» **EXERCISE**
Repeat exactly what appears from the opening line of the listing to the line with "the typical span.", inclusive.
------------------------
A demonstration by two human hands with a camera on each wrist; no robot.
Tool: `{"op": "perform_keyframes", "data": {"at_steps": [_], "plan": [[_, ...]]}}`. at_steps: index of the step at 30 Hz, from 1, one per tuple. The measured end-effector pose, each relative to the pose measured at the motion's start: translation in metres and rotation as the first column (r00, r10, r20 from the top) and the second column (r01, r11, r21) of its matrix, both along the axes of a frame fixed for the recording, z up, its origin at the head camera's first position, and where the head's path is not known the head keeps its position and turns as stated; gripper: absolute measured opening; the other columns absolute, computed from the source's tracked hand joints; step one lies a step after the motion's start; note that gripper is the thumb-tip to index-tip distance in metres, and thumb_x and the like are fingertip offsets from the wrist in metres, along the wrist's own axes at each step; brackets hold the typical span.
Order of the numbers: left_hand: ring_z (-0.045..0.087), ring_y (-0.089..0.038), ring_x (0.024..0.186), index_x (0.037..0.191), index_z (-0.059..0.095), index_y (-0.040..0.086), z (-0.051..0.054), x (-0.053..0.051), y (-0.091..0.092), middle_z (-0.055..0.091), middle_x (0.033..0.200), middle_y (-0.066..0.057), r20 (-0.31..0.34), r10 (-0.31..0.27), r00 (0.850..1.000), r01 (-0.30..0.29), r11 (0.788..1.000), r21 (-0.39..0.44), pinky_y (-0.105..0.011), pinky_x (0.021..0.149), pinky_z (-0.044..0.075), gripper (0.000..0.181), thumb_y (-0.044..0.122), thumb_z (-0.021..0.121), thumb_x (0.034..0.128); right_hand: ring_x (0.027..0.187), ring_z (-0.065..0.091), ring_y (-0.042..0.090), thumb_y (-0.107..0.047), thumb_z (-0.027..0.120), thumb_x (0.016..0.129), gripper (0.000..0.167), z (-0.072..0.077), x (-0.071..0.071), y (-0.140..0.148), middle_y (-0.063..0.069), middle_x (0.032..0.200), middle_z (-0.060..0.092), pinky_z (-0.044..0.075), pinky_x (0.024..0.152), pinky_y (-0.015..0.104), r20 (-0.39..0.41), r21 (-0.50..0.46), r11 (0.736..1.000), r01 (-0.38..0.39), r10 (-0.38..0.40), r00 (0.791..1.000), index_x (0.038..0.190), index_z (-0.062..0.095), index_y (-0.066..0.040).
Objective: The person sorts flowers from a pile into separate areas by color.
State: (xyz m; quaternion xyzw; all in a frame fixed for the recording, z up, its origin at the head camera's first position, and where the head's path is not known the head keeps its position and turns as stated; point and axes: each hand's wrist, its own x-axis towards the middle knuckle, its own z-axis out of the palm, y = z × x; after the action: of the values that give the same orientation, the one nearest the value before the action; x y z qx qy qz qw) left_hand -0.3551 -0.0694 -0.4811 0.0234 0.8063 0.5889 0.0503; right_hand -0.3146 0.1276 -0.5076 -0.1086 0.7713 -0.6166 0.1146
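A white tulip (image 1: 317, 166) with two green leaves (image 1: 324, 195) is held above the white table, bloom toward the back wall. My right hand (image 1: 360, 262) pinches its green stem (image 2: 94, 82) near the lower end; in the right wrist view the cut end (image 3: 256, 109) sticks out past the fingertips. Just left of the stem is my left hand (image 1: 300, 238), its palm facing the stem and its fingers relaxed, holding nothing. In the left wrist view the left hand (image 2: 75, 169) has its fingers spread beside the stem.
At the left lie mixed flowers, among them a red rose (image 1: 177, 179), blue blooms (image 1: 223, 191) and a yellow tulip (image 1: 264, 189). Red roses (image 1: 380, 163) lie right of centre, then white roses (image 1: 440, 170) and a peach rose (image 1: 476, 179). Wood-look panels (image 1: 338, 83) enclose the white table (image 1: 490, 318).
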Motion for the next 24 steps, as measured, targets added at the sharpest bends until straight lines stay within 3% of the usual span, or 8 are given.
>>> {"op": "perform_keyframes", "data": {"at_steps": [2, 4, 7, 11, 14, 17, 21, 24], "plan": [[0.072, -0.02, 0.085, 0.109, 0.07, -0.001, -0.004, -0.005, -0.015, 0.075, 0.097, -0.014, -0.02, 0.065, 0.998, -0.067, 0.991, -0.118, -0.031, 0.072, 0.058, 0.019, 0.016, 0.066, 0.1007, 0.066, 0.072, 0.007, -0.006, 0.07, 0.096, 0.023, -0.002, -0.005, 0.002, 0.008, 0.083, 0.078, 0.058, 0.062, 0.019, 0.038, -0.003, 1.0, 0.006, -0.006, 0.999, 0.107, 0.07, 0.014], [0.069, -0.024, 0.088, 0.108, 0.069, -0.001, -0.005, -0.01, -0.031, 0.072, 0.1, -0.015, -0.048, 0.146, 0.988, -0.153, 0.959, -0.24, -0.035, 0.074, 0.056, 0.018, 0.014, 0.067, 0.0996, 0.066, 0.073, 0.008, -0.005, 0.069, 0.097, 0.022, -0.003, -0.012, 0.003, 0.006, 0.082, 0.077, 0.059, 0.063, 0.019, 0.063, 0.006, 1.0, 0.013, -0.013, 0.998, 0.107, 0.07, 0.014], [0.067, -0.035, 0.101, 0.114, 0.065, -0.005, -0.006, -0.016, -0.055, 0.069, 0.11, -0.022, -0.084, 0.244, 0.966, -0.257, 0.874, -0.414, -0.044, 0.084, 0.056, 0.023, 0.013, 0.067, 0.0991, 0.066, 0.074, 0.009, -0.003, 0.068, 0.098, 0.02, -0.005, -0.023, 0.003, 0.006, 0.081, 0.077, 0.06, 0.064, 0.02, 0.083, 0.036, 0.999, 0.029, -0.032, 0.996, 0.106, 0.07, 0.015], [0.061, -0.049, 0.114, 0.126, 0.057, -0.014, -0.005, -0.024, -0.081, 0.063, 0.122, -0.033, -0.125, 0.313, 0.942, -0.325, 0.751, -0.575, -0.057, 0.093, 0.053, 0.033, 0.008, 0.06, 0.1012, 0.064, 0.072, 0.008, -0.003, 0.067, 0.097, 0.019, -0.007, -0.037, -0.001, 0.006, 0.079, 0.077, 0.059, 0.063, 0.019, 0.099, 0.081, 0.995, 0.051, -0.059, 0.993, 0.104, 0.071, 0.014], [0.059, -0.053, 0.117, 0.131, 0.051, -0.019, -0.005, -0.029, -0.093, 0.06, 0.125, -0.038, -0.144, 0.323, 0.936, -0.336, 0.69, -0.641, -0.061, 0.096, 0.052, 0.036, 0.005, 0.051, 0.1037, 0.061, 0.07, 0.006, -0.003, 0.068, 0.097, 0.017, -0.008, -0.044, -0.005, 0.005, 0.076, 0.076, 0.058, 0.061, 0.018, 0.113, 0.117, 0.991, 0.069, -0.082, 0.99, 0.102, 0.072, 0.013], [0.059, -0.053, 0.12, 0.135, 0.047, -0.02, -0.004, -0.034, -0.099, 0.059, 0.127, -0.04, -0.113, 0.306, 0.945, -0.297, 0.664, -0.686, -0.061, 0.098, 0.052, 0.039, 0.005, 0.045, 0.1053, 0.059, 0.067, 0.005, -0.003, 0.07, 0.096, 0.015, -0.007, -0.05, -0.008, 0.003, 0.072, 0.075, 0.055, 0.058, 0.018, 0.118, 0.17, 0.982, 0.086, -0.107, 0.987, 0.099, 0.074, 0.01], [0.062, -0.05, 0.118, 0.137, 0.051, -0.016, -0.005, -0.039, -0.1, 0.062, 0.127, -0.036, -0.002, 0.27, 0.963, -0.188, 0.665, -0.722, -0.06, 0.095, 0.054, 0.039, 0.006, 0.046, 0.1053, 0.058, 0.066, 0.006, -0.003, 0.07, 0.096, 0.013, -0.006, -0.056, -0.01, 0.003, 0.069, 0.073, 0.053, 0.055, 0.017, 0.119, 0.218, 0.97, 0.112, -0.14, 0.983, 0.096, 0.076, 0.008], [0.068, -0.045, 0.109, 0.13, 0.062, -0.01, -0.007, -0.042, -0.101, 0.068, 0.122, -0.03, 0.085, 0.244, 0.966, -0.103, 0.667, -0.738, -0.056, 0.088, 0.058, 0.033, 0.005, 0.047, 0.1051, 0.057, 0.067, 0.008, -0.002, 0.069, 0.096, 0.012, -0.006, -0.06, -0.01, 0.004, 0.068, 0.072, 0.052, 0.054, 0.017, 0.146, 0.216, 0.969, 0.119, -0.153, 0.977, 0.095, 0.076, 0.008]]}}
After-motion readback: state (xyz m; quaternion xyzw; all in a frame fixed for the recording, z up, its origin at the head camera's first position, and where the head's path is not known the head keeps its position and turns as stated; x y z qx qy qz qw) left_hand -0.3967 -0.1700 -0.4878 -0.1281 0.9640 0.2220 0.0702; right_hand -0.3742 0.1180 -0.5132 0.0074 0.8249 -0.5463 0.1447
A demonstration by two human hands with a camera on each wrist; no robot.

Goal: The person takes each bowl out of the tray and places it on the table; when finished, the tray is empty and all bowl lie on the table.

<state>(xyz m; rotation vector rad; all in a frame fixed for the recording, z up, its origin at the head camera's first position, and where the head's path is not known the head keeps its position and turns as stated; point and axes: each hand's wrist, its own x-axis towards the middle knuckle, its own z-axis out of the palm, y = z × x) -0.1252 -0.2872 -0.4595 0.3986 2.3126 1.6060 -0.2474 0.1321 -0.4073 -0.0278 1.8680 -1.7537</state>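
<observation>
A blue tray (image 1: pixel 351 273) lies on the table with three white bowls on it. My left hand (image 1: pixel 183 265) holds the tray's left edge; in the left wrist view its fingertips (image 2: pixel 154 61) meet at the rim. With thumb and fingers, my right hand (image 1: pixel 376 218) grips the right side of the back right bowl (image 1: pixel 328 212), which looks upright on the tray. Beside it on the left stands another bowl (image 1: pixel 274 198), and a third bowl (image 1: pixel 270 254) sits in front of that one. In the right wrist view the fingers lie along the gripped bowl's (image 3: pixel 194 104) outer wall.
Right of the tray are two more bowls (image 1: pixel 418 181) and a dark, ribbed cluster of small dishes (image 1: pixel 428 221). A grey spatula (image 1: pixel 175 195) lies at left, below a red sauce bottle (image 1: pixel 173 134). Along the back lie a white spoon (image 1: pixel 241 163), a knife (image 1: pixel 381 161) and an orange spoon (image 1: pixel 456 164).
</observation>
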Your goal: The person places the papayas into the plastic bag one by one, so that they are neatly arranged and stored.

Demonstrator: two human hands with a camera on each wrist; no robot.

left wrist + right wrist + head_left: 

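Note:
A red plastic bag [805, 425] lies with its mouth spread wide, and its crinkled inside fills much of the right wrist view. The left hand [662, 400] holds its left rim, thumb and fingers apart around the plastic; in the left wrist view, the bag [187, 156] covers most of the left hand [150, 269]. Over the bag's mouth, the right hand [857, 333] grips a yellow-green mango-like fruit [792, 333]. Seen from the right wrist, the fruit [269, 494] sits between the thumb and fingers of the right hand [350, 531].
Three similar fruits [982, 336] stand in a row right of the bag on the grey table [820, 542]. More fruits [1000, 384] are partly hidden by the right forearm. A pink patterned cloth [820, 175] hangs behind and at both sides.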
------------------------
» **EXERCISE RESPONSE**
A demonstration by two human hands with a camera on each wrist; no robot.
Tool: `{"op": "perform_keyframes", "data": {"at_steps": [_], "plan": [[_, ...]]}}`. at_steps: index of the step at 30 Hz, from 1, one per tuple. The measured end-effector pose, each relative to the pose measured at the motion's start: translation in metres and rotation as the first column (r00, r10, r20 from the top) and the second column (r01, r11, r21) of its matrix, both along the axes of a frame fixed for the recording, z up, its origin at the head camera's first position, and where the head's path is not known the head keeps its position and turns as stated; gripper: absolute measured opening; the other columns absolute, computed from the source's tracked hand joints; step one lies a step after the motion's start; note that gripper is the thumb-tip to index-tip distance in metres, and thumb_x and the like are fingertip offsets from the wrist in metres, along the wrist's own axes at each step; brackets hold the typical span.

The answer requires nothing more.